Item 2. Plan of Operation

      The Company, historically, has been engaged in the acquisition,
exploration and development of mineral properties, primarily gold or platinum.
The Company has been approached to review several business opportunities outside
the resource industry. In particular, internet related opportunities in the
fields of entertainment and associated technology, corporate incubator projects,
and non-internet projects which involve the reduction or elimination of exhaust
emissions created by the internal combustion engine either by fuel additives or
by other pre-conditioning of fuels before they enter the engine.

      The Company is actively reviewing these potential business opportunities
and will issue further information if matters develop.

PART II OTHER INFORMATION

Item 6. Exhibits and Reports on Form 8-K

      On May 18th, 2000 Mr. Larry Fix, Director, consented and was appointed to
act as Secretary of the Company.

      On May 18th, 2000, under the Stock Grant Program(1) established June 30,
1995, the Company authorized the issuing of common stock as follows:

      Larry Fix         50,000 common shares at par value of $0.001 per share
      Lloyd Mear        75,000 common shares at par value of $0.001 per share
      Edward Renyk      75,000 common shares at par value of $0.001 per share

      As of June 30, 2000 this common stock had not been formally issued from
the treasury of the Company.

      On May 18, 2000, under the Stock Option Plan(1) established June 30, 1995,
the Company issued 300,000 Stock Options which entitle the Optionee to purchase
one fully paid common share of the Company at the price of $0.05 per common
share for a period of two years from the date of granting.

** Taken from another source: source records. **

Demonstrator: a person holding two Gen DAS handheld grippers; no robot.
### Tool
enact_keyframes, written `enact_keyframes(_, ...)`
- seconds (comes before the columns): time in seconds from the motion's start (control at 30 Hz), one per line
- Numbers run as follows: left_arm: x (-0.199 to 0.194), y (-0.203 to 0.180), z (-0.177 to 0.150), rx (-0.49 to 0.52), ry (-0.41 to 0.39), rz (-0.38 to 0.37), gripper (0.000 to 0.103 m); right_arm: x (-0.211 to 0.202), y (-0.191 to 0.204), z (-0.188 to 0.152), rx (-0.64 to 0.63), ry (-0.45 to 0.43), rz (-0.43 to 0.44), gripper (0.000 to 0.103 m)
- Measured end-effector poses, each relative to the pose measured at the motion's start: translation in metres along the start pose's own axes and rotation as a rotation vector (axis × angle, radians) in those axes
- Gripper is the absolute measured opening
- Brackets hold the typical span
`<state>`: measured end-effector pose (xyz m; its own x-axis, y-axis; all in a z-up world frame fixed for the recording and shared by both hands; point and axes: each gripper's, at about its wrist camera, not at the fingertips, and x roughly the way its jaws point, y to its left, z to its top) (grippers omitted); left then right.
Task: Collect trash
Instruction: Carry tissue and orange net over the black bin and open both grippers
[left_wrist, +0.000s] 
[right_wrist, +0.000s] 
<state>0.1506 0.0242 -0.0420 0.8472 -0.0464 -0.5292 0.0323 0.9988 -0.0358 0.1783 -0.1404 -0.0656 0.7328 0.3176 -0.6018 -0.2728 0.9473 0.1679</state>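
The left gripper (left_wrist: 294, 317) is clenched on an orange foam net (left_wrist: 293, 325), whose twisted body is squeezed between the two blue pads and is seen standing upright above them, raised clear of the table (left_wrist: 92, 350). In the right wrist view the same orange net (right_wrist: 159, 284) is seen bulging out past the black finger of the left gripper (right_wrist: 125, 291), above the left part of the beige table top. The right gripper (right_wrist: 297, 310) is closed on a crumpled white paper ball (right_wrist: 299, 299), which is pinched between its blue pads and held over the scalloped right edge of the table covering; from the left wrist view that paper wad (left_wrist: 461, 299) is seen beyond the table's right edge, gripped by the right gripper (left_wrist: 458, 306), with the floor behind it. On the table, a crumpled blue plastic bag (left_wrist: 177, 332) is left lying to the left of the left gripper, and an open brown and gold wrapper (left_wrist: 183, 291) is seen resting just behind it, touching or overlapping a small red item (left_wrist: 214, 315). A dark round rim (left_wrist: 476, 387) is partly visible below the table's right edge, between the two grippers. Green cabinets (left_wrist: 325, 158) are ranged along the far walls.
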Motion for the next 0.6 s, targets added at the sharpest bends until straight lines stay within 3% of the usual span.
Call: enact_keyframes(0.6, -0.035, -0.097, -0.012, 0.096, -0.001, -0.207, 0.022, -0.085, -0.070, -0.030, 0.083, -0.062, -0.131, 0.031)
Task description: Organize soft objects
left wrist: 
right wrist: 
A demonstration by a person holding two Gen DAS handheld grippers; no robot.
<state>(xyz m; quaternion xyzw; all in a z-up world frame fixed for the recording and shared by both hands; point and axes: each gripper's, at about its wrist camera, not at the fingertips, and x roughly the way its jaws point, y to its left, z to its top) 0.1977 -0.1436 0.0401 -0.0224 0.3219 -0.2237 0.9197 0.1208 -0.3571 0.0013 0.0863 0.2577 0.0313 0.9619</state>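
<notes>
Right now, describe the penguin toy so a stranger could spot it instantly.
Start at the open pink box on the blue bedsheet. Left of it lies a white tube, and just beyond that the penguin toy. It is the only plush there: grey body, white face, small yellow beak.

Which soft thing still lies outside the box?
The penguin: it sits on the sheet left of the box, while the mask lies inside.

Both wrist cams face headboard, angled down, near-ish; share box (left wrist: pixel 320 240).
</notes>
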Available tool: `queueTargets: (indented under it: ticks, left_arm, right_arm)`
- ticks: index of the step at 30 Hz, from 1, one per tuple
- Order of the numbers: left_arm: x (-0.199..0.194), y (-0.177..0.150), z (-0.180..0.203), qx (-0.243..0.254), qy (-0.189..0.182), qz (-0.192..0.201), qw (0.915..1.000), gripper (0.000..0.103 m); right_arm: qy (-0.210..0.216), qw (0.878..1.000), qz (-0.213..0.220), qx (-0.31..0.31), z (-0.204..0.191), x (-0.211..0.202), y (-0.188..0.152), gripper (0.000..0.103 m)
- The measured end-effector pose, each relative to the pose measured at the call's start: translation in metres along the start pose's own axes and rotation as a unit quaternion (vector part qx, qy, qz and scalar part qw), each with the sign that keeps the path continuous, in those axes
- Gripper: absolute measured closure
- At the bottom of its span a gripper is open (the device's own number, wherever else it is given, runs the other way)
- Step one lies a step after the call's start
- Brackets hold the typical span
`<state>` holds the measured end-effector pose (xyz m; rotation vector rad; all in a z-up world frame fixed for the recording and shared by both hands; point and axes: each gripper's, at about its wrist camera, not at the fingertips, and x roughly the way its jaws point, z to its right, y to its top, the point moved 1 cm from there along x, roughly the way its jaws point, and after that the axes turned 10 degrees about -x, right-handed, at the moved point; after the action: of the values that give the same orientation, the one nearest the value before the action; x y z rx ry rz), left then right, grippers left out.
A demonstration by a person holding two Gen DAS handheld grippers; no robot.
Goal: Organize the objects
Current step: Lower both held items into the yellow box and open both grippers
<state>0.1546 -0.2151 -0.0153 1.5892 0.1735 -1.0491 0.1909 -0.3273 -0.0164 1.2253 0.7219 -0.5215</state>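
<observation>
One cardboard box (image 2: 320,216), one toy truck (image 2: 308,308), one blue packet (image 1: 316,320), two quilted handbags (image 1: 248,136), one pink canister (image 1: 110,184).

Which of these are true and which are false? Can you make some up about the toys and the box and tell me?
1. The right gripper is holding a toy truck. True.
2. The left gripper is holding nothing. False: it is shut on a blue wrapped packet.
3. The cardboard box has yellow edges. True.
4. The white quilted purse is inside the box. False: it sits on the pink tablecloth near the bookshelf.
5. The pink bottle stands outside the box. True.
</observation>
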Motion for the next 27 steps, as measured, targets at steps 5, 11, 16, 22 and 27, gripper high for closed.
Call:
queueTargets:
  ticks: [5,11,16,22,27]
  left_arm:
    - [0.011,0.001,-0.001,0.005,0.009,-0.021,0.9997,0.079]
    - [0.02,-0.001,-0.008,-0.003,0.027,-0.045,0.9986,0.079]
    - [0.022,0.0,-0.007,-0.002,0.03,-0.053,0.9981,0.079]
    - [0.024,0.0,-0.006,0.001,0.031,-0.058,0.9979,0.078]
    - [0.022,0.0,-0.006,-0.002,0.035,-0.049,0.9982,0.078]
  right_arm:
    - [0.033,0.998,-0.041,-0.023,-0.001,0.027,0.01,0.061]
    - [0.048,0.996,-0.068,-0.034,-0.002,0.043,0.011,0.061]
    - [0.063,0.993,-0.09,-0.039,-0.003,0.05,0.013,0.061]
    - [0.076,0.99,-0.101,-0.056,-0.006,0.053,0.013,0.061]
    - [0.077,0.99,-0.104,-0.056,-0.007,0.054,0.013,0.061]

On May 18, 2000 the Company's shares traded on the OTC Bulletin Board at $0.055
on a volume of 43,500 shares.

(1) Incorporated by reference to the Company's Form 10-SB, Commission File No.
0-25786.

The Company is presently negotiating with Mr. Edward Renyk to extend his
position as President of the Company. His contract expired on June 30, 2000 but
he has agreed to carry on the duties and responsibilities of CEO, President and
Principal Accounting Officer on a month to month basis until the conclusion of
negotiations and signing of a new contract.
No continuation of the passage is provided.